DATA:

[Start of section]

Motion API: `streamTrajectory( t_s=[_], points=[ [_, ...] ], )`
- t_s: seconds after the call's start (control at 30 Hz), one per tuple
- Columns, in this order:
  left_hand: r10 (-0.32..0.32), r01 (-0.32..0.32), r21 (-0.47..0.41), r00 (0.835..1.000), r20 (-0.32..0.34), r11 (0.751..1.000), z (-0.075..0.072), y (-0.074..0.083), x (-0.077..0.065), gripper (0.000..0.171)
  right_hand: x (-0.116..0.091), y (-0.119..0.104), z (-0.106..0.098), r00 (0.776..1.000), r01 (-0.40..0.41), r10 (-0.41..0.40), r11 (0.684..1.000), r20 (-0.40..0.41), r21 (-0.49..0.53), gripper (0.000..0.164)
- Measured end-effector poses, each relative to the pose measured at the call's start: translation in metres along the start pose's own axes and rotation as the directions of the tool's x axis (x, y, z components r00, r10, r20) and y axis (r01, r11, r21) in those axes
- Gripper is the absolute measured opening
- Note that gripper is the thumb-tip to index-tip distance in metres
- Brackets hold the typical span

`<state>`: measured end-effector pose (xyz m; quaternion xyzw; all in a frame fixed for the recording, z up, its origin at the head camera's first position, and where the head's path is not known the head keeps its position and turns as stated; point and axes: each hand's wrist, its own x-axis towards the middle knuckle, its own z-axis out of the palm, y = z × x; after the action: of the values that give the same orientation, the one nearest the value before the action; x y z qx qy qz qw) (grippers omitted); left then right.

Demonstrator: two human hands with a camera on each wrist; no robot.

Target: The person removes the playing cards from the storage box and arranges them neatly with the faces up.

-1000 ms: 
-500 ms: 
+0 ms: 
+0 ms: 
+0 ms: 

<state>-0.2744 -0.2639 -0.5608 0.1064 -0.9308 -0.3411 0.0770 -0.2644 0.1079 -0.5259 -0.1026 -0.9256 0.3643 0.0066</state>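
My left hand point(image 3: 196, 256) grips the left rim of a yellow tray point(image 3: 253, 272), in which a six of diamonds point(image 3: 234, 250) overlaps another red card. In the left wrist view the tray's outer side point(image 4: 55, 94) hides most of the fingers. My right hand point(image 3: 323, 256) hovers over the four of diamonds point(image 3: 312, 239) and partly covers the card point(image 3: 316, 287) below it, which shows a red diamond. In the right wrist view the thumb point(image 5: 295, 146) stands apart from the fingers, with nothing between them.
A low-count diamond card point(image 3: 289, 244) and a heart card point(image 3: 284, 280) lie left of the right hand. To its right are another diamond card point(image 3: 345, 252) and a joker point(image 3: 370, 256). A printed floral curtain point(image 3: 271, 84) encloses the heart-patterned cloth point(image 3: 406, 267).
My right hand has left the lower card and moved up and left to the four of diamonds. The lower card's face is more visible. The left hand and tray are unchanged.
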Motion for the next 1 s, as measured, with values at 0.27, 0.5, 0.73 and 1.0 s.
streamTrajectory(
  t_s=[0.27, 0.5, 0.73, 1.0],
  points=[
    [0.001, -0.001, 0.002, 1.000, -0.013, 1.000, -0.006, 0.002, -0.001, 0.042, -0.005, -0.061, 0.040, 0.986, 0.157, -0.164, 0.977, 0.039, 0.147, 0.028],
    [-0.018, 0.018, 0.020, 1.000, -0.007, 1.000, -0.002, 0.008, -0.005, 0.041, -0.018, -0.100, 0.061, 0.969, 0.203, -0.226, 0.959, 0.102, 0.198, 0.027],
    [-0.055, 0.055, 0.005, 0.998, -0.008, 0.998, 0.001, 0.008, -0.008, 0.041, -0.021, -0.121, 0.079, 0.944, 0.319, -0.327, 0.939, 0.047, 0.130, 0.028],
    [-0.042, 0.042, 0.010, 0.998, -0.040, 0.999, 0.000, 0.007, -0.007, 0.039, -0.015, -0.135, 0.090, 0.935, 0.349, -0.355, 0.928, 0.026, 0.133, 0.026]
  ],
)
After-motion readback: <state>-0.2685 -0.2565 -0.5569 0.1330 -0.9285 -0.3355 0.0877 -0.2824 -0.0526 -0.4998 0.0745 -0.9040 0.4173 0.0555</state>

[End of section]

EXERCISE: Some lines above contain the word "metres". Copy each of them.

RESULT FOR THIS TASK:
- Measured end-effector poses, each relative to the pose measured at the call's start: translation in metres along the start pose's own axes and rotation as the directions of the tool's x axis (x, y, z components r00, r10, r20) and y axis (r01, r11, r21) in those axes
- Note that gripper is the thumb-tip to index-tip distance in metres

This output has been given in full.